**The task:**
Pull every line holding the word "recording" out of the data and copy it.

**Information given:**
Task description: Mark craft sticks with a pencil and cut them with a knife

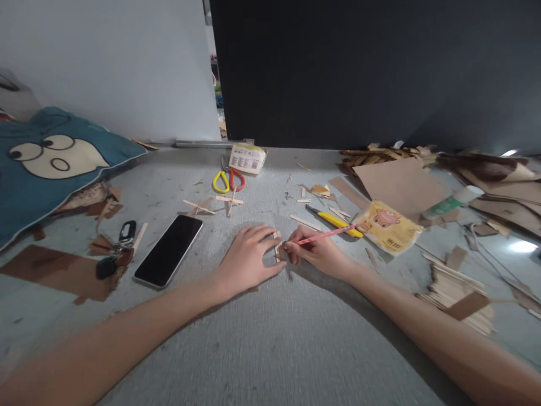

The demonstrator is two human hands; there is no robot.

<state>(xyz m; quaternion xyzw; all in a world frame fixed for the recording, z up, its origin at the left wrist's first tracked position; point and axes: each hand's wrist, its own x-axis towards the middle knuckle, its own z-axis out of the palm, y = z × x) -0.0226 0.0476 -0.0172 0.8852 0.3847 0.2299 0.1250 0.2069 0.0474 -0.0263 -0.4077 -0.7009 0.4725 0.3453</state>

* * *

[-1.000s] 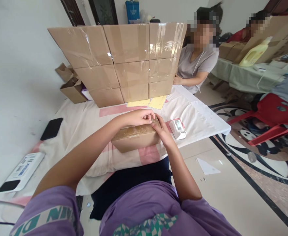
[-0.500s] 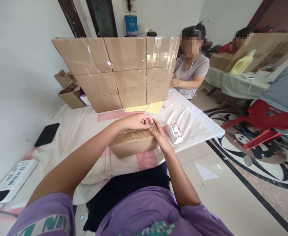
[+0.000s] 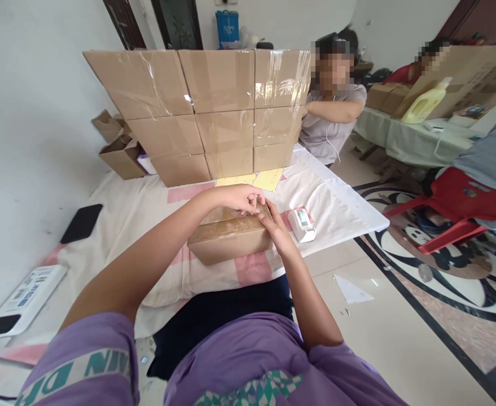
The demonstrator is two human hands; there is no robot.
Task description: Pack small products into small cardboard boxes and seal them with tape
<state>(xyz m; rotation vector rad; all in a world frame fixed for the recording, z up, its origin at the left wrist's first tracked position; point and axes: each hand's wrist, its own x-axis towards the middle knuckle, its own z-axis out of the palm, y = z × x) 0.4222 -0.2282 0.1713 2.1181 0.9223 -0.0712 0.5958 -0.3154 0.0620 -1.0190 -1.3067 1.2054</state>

**Result of this task:**
<state>(xyz m; quaternion xyzw; all in a world frame fixed for the recording, z up, its origin at the left wrist's first tracked position; point and axes: each hand's wrist, its own x-axis towards the middle knuckle, its own z-axis out of the palm, y = z × x) -0.0226 0.0476 -0.0172 0.8852 0.3847 0.2299 0.1250 0.2069 0.0474 -0.0263 -0.4077 -0.7009 0.4725 0.3453</state>
<state>(xyz m; rotation vector rad; all in a world frame fixed for the recording, z up, its origin at the left wrist's first tracked position; point and axes: each hand's wrist, its own x-axis towards the middle knuckle, its own z-axis out of the palm, y = z × x) 0.4222 -0.2282 0.1713 2.1181 0.9223 -0.0712 0.5958 -0.3154 0.0620 -1.0190 -1.3067 1.2054</state>

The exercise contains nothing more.